Presidential hopeful cites ‘outrageous’ case of lifesaving drug Daraprim, which saw its price spike by 4,000 percent

Presidential hopeful Hillary Clinton announced plans Monday to cap monthly out-of-pocket costs for specialty drugs, citing the "outrageous" case of a lifesaving tablet that saw its price go up by 4,000 percent overnight.

She is expected to allude to her plan in remarks on Monday in Baton Rouge, Louisiana, and to spell it out in more detail at a health care forum in Des Moines, Iowa, on Tuesday, her campaign said. It added the proposal aims to reduce profiteering by drug companies.

Biotech stocks tumbled on Monday after Clinton's tweet against "price gouging" in specialty drug markets, citing a New York Times story.

Clinton tweeted, "Price gouging like this in the specialty drug market is outrageous. Tomorrow I'll lay out a plan to take it on."

The Times article referred to drug prices that have skyrocketed, in some cases because of drug shortages. But others have seen their price jump because of a business strategy of buying older drugs and turning them into expensive specialty drugs.

Turing Pharmaceuticals increased the price of Daraprim — a treatment against toxoplasmosis, a parasitic infection — by 4,000 percent in August after it bought the drug earlier in the summer.

The pricing maneuver is a cause of rising concern for patients nationwide, with retail prices for branded prescription drugs increasing by an average of 12.9 percent in 2013 from the year before, according to a study by the AARP’s Public Policy Institute. That year’s jump was the highest since 2006, the report found.

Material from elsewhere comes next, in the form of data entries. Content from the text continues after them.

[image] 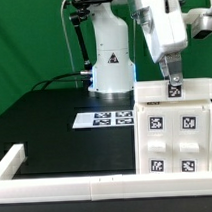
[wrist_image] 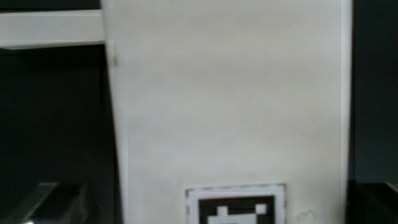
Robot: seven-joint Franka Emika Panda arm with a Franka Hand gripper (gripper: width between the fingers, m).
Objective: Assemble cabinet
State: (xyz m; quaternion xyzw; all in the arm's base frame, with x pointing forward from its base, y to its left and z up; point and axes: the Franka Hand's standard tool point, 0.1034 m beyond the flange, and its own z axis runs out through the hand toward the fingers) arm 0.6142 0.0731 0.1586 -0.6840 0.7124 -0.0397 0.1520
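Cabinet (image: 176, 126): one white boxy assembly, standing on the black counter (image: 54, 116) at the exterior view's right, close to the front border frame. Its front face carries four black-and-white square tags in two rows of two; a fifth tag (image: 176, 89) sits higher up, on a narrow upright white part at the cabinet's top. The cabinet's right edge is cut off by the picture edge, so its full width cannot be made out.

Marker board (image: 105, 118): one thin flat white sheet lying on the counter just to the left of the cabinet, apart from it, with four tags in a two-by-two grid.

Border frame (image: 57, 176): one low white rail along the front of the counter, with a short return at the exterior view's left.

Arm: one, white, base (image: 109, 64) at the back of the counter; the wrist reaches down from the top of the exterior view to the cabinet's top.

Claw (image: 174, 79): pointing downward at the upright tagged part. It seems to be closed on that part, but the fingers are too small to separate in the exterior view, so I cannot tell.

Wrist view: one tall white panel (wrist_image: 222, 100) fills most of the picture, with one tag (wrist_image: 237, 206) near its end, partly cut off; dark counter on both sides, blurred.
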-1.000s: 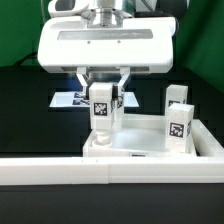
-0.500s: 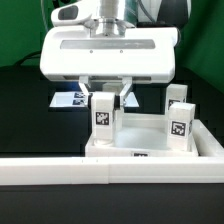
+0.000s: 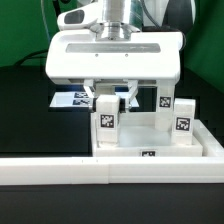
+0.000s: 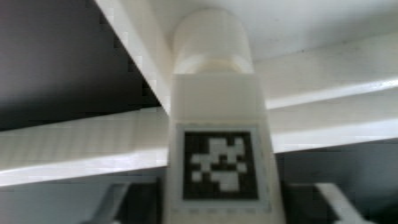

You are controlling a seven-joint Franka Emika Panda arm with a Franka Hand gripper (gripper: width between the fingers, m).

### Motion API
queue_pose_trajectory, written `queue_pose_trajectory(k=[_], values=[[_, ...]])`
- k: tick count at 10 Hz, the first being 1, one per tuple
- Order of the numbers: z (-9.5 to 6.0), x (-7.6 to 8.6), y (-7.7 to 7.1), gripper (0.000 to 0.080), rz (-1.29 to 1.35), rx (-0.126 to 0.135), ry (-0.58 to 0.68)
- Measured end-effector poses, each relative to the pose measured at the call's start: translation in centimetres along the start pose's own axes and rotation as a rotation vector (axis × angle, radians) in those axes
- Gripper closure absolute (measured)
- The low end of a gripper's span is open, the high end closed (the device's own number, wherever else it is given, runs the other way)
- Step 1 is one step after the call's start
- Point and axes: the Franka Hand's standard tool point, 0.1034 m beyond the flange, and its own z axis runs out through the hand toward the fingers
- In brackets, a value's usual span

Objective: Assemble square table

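— Fingers first: how do they stand?

— Part-way apart, clamped on either side of a white tagged leg. The gripper pinches it near the top.

— And the arm's pose?

— It hangs straight down over the work, wrist vertical, its wide white camera housing level above the leg.

— Where is the leg?

— Upright, its foot down on the square tabletop, toward the exterior view's left. In the wrist view its tag faces the camera and its rounded end points away.

— Nearer than that?

— The long white barrier wall runs across the front, touching the tabletop.

— Farther?

— Two more legs stand at the exterior view's right; the marker board lies behind.
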Motion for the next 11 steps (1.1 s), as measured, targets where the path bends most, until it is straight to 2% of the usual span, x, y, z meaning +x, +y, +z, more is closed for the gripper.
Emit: queue_pose_trajectory(k=[1, 2, 3, 4, 9, 11], values=[[0.0, 0.0, 0.0, 0.0328, 0.0, 0.0, -0.001], [0.0, 0.0, 0.0, 0.0206, 0.0, 0.0, -0.002], [0.0, -0.1, 0.0, 0.0206, 0.0, 0.0, -0.002], [0.0, -0.1, 0.0, 0.0161, 0.0, 0.0, -0.002], [0.1, -0.1, 0.1, 0.015, -0.002, 0.0, -0.015], [0.2, 0.9, 0.5, 0.015, 0.014, 0.009, -0.085]])
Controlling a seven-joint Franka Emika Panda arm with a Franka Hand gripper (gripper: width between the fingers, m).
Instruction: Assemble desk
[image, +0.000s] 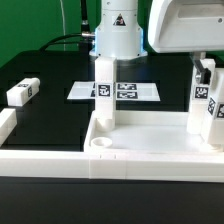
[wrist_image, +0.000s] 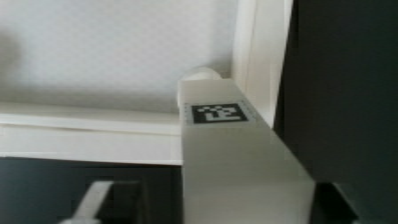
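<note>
**A:** Fingers first. Status?

**B:** The gripper (image: 203, 66) is at 3 o'clock in the exterior view, directly over an upright held-side leg (image: 206, 100). The hand body hides the fingertips. The wrist view shows only that leg's tagged end (wrist_image: 219, 115) and no pads, so I cannot tell whether they are clamped or let go.

**A:** Where does that leg sit?

**B:** Its lower end is down inside the tabletop (image: 150, 160), which fills 6 o'clock. In the wrist view the leg meets the inner corner of the rim. Whether it is fully seated cannot be read.

**A:** Moving outward, what else is there?

**B:** A second leg (image: 105, 95) stands upright in the tabletop near 12 o'clock of the tray's edge on the exterior view's left. Just in front of it is an empty socket (image: 100, 146). A loose leg (image: 22, 92) lies on the black table at 9 o'clock, well apart from the tray. The marker board (image: 140, 92) lies flat behind, near centre.

**A:** Progress estimate?

**B:** My judgement is roughly half done. Two legs are standing and at least one is waiting. A fourth leg is not in view.
</note>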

Advocacy organizations the Infectious Diseases Society of America and the HIV Medicines Association sent a letter to Turing last week to demand the company lower its price for Daraprim after reports from hospitals said they could no longer afford the drug.

"This cost is unjustifiable for the medically vulnerable patient population in need of this medication and unsustainable for the health care system," they wrote.

Martin Shkreli, the CEO of Turing, dismissed the criticism and told the Times that he would inject additional profits into research to develop a better drug. “This isn’t the greedy drug company trying to gouge patients. It is us trying to stay in business,” he told the Times. 

Stock markets reacted sharply to Clinton’s announcement. After climbing more than 1 percent in the early portion of trading, Wall Street pared gains on the biotech weakness, with the Nasdaq composite in negative territory and the S&P 500 hovering near the unchanged mark.